System and method for a multi-application smart card which can facilitate a post-issuance download of an application onto the smart card

Assignee

• Visa International Service Association · US

Inventors

• Alfred Chan · Daly City, US
• Marc Kekicheff · Foster City, US
• Joel M. Weise · Burlingame, US
• David Wentker · San Francisco, US

Key dates

Classification

• Technology area (CPC G)Physics
• CPC primaryG06F2221/2153
• WIPO fieldComputer technology
• WIPO sectorElectrical engineering

Abstract

A system and method allow card issuers to securely add applications during the lifetime of the card after the card has already been issued (post issuance).
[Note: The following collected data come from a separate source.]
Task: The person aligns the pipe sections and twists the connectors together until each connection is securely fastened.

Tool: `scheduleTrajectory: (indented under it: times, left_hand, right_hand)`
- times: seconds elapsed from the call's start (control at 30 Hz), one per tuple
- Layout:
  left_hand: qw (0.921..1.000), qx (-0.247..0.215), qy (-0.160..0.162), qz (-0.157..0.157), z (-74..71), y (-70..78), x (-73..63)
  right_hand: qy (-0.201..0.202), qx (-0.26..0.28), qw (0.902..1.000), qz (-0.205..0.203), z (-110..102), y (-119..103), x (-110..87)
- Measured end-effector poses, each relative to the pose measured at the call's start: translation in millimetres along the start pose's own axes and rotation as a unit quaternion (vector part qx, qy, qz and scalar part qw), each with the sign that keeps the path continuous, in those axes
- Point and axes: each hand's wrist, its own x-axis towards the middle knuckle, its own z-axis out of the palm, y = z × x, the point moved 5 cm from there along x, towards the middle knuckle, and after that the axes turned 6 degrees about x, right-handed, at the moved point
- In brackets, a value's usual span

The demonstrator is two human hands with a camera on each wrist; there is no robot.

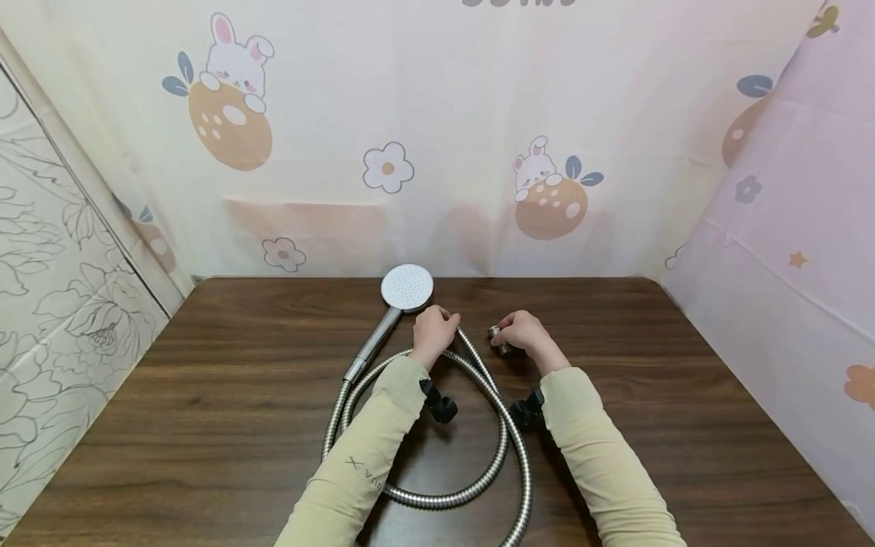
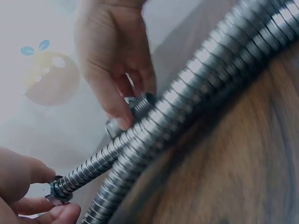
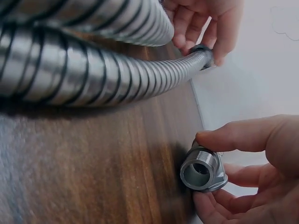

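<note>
My left hand (image 1: 435, 332) pinches the end nut (image 2: 59, 191) of a ribbed metal shower hose (image 1: 437, 501) between thumb and fingers. To its right, my right hand (image 1: 525, 333) grips a small metal fitting (image 3: 206, 160) with an outside thread and a round opening. In the right wrist view, the thumb and fingers sit on opposite sides of that fitting, its threaded mouth exposed. The nut and the fitting are apart. From the hose's other end runs a shower head (image 1: 407, 287), lying on the table with its white spray face up, left of my left hand.
Loops of hose lie on the brown wooden table (image 1: 239, 410) between and under my forearms. Behind the table's far edge hangs a patterned curtain (image 1: 451, 91), with more curtain on both sides. A black wrist mount (image 1: 440, 406) juts inward from the left sleeve.
</note>
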Motion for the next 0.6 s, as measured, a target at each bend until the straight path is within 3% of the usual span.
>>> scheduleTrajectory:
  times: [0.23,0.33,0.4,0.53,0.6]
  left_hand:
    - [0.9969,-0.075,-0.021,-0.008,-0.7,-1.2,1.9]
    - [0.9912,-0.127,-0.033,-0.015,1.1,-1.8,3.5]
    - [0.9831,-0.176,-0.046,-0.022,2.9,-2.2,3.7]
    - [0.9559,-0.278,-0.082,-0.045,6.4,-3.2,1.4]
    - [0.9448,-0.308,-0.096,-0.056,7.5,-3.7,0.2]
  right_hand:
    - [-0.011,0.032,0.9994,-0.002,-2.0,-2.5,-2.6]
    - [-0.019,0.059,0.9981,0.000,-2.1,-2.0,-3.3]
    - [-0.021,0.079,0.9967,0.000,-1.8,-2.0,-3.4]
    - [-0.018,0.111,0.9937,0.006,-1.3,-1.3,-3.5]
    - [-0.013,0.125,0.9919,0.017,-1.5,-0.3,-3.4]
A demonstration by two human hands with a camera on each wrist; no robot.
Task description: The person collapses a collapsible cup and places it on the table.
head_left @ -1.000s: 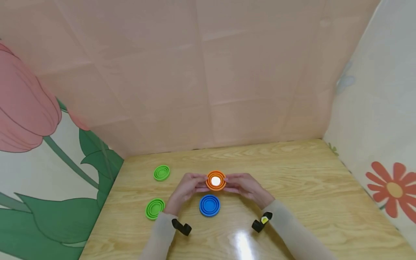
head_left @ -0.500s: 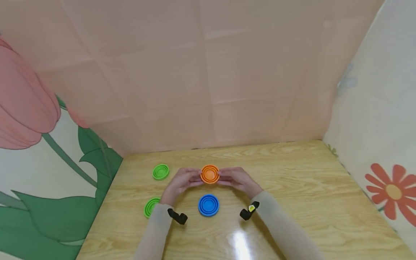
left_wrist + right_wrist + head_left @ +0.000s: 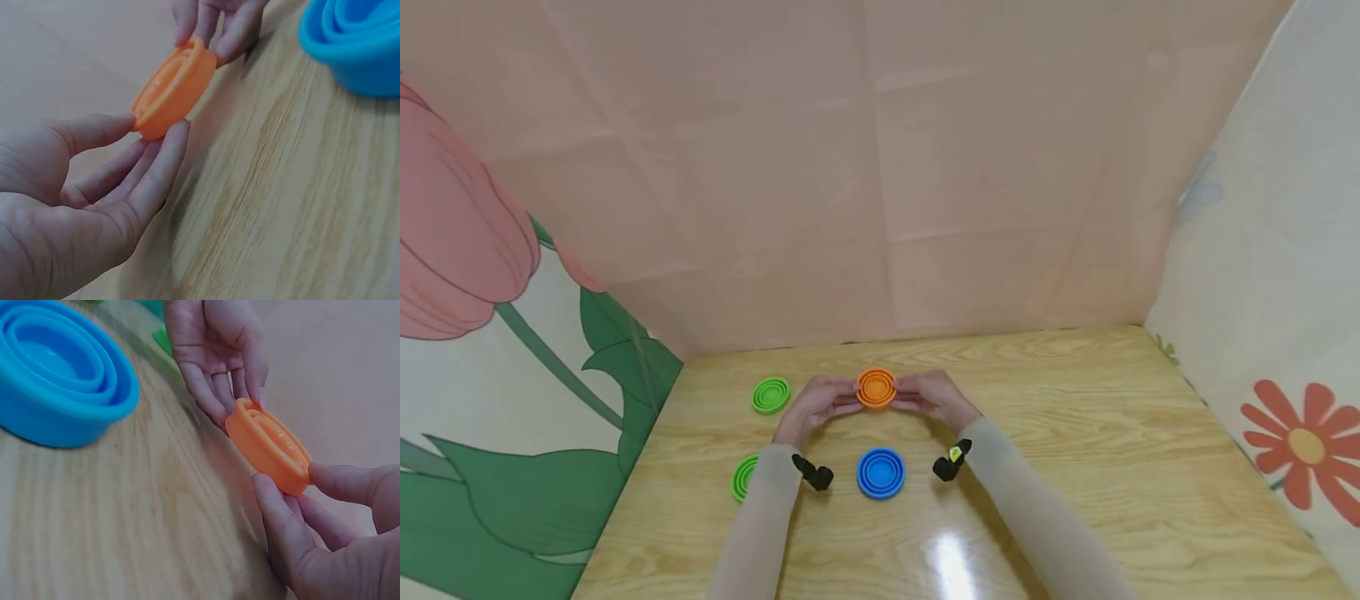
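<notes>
An orange collapsible cup [image 3: 876, 388], folded flat into concentric rings, is held between both hands near the back of the table. My left hand [image 3: 822, 400] pinches its left edge, thumb on the rim and fingers beneath, as the left wrist view shows on the cup [image 3: 172, 94]. Its opposite edge is pinched by my right hand [image 3: 934, 395] in the same way. In both wrist views the cup looks tilted and raised off the wood. A blue collapsible cup [image 3: 881, 473], also folded flat, lies on the table in front of the hands.
Two green collapsed cups lie at the left: the far one [image 3: 771, 396], and the near one [image 3: 744, 477] partly hidden by the left sleeve. A pink cloth [image 3: 880, 208] hangs behind the wooden table [image 3: 1075, 450]. Printed cloths flank both sides.
Both hands have carried the orange cup away from the body and slightly left, toward the table's back. The bright glare inside the cup has gone. The blue cup stays put.
</notes>
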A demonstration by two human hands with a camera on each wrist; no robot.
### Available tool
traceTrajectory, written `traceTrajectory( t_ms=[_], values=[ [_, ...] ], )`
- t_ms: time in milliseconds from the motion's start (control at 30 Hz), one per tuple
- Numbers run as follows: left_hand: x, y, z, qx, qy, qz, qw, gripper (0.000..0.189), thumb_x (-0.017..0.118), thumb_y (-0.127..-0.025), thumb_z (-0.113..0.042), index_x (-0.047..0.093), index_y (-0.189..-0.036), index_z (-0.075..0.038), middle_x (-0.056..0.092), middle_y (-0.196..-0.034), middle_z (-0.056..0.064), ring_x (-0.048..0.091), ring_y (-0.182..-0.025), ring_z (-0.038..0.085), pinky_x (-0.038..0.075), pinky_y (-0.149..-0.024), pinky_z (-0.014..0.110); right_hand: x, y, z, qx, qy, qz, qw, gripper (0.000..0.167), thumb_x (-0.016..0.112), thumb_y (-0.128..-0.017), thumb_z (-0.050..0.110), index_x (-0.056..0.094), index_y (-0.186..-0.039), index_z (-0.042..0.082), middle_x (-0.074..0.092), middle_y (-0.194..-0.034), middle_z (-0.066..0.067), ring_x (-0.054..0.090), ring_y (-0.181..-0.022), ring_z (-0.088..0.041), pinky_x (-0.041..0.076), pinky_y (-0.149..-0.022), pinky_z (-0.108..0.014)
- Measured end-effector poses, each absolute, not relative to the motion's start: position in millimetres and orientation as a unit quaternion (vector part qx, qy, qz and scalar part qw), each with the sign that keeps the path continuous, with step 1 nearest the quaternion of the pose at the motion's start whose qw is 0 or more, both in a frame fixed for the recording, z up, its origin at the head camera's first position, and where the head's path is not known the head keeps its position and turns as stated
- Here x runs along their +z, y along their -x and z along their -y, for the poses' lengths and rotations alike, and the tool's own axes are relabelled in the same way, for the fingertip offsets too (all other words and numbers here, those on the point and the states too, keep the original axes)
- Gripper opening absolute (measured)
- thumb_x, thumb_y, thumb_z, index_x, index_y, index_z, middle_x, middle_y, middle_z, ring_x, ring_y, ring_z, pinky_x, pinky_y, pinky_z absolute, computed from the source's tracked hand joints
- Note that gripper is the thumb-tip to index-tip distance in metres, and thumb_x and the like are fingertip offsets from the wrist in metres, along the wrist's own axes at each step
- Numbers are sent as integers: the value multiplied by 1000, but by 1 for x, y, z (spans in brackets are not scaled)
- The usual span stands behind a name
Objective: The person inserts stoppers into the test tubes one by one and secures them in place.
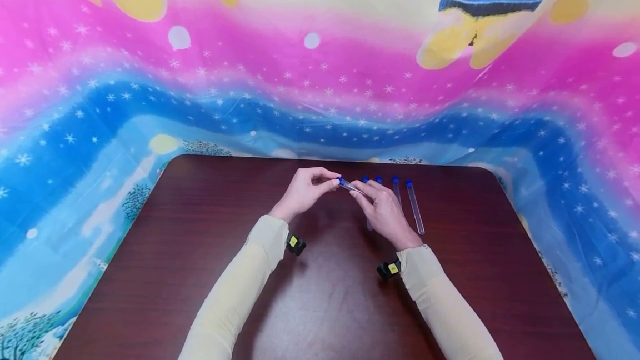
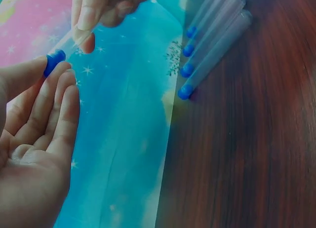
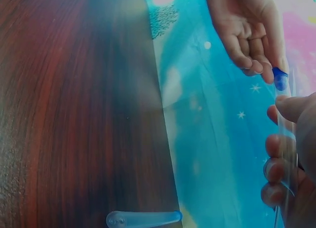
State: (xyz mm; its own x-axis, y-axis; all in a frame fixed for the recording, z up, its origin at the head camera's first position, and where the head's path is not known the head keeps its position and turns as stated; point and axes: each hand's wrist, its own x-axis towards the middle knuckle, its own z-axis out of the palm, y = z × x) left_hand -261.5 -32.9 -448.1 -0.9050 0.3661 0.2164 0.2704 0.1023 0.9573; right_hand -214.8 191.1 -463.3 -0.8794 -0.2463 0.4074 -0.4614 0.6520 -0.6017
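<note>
A clear test tube (image 1: 349,185) with a blue cap (image 2: 55,63) is held above the table between both hands. My left hand (image 1: 305,189) pinches the cap between thumb and index finger, its other fingers extended in the left wrist view. Around the tube's clear body (image 3: 287,139) curl the fingers of my right hand (image 1: 384,210), thumb near the capped end. The cap sits at the tube's end; how tightly it is seated cannot be told. Several more blue-capped test tubes (image 2: 217,55) lie side by side under and beside the right hand, which partly hides them in the head view.
The dark reddish-brown wooden table (image 1: 210,271) has rounded far corners. Behind it and along its sides hangs a colourful printed cloth (image 1: 320,93) with snowflakes. A black strap device with a yellow tag (image 1: 295,243) is on the left wrist, another (image 1: 389,269) on the right.
</note>
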Motion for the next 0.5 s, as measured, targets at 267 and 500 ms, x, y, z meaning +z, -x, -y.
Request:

Loading of an application and/or objects from an application server via a card acceptance device (and its supporting system infrastructure delivery mechanism) onto a card post issuance is performed in a secure and confidential manner. A smart card includes a card domain application that manages the card. Any number of security domain applications on the card provide security for loaded applications by managing keys; each application is associated with a security domain. Each of the card domain and security domains has a command interface for off-card communication, and an API for internal card use. The card life cycle includes the states of masked, initialized, load secured and blocked. An application life cycle includes the states of not available, loaded, installed, registered, personalized, activated and blocked. An application can block the card.